» Assigned task
Below this sentence is a listing; return exactly its lines from the one with "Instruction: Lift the" to the one with "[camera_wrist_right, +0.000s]", both kept, and nothing more.

================================

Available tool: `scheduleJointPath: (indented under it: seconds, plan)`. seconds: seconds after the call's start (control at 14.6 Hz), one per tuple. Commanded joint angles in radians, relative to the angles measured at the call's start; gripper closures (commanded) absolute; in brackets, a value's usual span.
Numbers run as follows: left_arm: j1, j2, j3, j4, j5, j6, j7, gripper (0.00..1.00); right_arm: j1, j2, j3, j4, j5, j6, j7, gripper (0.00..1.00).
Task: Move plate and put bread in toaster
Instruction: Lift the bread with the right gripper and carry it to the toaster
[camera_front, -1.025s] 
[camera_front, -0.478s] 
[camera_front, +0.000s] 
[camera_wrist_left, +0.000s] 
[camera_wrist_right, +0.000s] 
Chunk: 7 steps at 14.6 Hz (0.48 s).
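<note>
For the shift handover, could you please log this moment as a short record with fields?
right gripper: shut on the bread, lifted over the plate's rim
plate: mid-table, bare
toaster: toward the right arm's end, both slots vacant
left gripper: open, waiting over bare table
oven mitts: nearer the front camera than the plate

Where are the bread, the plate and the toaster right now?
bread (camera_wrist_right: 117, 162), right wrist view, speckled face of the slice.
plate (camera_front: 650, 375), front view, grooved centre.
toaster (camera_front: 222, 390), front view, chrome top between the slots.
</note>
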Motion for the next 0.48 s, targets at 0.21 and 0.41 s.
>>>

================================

» Completed task
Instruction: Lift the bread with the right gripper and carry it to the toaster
[camera_front, -1.025s] 
[camera_front, -0.478s] 
[camera_front, +0.000s] 
[camera_wrist_left, +0.000s] 
[camera_wrist_right, +0.000s] 

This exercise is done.